=== Begin Enclosure ===

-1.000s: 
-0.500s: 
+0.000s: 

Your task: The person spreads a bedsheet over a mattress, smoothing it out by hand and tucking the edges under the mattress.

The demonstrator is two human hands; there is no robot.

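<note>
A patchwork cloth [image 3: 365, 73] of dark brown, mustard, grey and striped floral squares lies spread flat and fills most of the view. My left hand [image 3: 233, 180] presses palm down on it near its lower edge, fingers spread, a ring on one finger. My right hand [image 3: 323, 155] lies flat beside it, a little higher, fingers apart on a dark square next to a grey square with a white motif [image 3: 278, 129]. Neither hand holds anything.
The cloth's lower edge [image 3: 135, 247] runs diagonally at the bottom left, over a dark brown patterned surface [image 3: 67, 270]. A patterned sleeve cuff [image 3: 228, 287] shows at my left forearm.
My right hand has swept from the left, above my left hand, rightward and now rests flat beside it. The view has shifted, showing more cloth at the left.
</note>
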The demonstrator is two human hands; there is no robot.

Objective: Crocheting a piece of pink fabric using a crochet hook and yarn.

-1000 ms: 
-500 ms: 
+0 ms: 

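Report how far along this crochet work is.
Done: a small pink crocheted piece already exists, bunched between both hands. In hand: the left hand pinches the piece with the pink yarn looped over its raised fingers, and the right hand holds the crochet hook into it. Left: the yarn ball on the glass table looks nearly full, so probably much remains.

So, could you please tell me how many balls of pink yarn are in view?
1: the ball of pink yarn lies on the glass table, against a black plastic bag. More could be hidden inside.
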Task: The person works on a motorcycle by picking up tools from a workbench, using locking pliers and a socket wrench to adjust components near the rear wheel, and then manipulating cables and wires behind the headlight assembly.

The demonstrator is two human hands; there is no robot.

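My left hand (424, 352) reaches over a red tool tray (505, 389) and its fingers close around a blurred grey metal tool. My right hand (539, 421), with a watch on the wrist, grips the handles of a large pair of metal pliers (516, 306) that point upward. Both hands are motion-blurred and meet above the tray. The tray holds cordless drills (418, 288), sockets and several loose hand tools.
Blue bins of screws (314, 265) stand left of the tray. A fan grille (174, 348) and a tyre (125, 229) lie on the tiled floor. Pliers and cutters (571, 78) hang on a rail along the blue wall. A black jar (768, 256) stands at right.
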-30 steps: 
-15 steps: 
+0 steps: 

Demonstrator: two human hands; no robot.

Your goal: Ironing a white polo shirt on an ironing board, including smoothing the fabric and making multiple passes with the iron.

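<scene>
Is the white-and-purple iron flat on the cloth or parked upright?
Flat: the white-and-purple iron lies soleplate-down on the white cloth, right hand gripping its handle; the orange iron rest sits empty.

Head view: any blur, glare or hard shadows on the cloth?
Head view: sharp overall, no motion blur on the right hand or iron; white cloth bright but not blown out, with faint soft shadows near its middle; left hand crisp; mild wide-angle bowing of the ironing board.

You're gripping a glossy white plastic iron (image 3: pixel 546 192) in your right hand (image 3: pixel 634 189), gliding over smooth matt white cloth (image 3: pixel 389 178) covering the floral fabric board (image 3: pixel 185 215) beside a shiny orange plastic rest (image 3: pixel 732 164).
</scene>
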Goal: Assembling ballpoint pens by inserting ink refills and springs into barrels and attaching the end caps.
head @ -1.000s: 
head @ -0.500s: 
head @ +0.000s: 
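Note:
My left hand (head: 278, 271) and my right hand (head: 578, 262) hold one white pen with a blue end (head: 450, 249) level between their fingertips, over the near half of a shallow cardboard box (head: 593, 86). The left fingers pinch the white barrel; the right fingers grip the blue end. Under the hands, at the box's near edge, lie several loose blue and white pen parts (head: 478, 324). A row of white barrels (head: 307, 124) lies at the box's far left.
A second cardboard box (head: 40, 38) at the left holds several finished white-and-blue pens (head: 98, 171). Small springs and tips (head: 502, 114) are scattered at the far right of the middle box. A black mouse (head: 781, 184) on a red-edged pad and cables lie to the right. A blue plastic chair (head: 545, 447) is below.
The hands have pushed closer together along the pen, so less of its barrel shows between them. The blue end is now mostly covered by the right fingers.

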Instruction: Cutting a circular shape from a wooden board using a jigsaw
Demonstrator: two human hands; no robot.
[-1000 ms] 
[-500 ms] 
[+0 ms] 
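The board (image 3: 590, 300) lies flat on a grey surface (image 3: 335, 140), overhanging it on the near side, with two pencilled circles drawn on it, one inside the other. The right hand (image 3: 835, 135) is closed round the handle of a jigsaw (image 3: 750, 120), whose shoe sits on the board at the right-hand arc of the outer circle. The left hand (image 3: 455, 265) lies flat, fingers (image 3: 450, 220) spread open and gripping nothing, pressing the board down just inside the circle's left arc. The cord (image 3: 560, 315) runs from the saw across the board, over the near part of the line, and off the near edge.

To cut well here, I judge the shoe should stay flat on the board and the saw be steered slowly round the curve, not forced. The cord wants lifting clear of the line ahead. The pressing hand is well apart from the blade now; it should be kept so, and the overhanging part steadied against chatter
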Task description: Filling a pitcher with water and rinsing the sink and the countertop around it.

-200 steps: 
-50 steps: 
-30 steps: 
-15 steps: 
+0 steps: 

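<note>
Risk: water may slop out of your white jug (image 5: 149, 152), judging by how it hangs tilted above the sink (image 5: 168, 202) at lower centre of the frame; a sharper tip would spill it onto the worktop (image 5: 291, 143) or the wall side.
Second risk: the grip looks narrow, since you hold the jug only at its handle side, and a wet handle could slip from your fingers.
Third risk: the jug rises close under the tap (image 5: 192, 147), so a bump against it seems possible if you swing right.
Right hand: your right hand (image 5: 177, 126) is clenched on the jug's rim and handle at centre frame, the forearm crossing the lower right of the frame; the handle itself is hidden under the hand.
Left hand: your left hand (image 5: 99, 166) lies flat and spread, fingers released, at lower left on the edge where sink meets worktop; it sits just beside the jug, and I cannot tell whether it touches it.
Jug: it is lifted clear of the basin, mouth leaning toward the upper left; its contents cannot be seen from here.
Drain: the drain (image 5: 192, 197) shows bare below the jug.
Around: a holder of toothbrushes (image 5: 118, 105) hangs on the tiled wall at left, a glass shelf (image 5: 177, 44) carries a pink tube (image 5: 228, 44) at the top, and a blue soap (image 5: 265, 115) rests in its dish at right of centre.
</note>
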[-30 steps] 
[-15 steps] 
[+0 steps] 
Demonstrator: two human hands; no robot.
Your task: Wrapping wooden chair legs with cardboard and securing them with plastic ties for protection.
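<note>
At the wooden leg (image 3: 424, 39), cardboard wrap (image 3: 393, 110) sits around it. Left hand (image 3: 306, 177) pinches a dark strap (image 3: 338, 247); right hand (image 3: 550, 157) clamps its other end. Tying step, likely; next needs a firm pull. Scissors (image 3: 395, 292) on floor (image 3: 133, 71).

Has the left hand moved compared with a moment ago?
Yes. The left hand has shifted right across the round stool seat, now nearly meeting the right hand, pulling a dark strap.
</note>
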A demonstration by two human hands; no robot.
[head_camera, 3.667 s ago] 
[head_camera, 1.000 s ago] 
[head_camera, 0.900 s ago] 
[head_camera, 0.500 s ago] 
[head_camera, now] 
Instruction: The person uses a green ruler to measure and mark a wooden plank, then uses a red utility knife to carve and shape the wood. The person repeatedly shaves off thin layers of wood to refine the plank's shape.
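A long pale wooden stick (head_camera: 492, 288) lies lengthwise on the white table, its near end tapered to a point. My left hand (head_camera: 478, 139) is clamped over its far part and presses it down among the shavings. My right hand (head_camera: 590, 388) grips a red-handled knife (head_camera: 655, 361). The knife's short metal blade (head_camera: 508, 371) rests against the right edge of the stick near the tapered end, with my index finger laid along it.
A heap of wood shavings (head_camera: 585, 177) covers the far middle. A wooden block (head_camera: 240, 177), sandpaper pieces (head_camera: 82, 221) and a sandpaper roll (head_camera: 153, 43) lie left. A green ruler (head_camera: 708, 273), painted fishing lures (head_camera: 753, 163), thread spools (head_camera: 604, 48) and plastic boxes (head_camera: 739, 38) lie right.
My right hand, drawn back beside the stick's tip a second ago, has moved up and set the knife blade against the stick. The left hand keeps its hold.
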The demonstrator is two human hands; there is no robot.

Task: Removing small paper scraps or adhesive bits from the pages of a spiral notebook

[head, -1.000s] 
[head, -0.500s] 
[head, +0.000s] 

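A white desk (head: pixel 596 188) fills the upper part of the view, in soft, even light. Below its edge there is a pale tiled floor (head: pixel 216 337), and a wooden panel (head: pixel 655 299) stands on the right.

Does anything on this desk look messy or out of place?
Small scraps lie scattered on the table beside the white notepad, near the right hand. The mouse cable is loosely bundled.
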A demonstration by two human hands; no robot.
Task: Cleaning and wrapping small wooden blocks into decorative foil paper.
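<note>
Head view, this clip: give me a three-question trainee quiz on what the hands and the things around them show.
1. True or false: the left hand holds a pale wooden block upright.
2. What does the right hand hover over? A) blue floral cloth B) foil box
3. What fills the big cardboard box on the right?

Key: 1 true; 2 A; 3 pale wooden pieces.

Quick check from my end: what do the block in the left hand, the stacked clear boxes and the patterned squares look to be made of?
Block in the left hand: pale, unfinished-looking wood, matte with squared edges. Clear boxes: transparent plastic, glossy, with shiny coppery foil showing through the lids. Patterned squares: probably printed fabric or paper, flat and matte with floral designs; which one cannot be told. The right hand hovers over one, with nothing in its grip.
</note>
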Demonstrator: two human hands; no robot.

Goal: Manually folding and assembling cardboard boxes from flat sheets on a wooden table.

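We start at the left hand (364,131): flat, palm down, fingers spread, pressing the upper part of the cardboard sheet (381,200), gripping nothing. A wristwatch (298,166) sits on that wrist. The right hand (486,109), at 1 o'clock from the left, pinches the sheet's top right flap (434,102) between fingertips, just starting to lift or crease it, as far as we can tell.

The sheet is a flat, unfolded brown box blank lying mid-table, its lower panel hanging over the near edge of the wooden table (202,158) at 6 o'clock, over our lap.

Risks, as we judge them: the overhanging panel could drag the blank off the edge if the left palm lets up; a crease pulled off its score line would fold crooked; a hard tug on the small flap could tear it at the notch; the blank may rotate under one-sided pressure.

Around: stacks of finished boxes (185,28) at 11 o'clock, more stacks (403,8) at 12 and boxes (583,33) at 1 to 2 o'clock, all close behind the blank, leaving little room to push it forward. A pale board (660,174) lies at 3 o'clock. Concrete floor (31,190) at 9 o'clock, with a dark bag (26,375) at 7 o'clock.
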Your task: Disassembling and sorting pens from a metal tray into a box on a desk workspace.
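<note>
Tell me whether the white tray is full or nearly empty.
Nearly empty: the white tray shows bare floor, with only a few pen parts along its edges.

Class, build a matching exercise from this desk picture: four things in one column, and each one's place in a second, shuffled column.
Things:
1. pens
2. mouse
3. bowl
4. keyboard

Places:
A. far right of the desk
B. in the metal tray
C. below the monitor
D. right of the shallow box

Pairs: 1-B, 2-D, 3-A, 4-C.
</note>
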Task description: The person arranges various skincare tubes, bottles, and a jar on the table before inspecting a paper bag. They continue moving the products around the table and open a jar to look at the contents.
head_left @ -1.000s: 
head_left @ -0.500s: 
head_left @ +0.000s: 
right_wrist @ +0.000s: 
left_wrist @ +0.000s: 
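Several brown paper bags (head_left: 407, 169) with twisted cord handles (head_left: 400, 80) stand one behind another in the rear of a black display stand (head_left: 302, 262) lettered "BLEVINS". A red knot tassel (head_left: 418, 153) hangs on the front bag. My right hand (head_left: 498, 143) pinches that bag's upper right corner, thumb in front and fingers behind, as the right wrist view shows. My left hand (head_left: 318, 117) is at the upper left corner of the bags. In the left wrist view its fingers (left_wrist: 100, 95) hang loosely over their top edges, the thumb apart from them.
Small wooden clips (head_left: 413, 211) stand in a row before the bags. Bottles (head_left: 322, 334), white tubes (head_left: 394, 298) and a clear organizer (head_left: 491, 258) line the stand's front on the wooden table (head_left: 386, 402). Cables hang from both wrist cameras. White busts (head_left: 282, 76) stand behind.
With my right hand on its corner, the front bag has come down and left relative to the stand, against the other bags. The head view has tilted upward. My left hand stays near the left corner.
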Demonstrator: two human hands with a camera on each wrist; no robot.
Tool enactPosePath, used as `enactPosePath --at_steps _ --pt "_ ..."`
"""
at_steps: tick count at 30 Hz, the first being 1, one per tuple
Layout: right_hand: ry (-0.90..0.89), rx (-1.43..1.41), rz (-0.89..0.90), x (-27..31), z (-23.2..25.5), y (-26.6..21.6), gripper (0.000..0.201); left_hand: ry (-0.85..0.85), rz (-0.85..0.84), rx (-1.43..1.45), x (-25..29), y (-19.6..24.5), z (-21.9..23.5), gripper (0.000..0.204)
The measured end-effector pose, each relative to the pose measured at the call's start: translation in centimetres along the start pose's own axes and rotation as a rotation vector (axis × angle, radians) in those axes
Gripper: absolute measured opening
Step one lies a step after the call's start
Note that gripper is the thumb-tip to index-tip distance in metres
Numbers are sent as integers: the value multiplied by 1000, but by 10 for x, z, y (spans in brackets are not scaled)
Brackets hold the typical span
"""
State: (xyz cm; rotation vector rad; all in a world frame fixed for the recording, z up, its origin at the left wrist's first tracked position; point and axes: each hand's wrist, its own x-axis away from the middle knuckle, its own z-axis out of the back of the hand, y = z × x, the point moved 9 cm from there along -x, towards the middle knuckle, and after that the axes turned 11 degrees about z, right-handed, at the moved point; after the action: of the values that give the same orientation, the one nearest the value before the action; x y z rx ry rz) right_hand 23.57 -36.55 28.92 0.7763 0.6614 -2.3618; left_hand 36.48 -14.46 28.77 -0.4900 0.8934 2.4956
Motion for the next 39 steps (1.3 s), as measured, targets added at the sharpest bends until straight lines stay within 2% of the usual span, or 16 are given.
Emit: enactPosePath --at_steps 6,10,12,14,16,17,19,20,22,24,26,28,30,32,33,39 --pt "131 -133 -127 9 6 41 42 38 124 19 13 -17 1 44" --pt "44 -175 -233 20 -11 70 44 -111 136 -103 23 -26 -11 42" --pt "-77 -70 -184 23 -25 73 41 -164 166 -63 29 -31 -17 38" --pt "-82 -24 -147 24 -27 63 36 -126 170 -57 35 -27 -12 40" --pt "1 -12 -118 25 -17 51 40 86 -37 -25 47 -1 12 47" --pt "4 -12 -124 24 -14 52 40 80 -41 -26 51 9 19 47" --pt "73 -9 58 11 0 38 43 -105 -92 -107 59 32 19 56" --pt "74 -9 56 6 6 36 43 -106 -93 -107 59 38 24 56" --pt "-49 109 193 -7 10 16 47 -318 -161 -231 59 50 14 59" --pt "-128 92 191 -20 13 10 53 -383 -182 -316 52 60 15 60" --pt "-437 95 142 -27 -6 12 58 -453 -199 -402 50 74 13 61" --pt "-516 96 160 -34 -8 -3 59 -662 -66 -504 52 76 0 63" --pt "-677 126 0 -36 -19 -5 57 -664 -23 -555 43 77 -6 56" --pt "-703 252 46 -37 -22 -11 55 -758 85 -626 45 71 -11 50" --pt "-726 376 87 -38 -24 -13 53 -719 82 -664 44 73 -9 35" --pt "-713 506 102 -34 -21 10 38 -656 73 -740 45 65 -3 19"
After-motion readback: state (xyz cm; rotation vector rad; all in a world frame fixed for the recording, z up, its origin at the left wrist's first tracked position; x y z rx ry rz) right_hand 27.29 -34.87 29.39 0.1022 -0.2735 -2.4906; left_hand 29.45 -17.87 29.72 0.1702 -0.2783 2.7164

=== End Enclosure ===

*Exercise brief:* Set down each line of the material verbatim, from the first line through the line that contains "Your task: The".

*Final answer:*
-1.000s: 
-0.500s: 
+0.000s: 

Your task: The person spreads a bedsheet over a mattress, smoothing it out by hand and tucking the edges under the mattress.

There is nothing more to the exercise.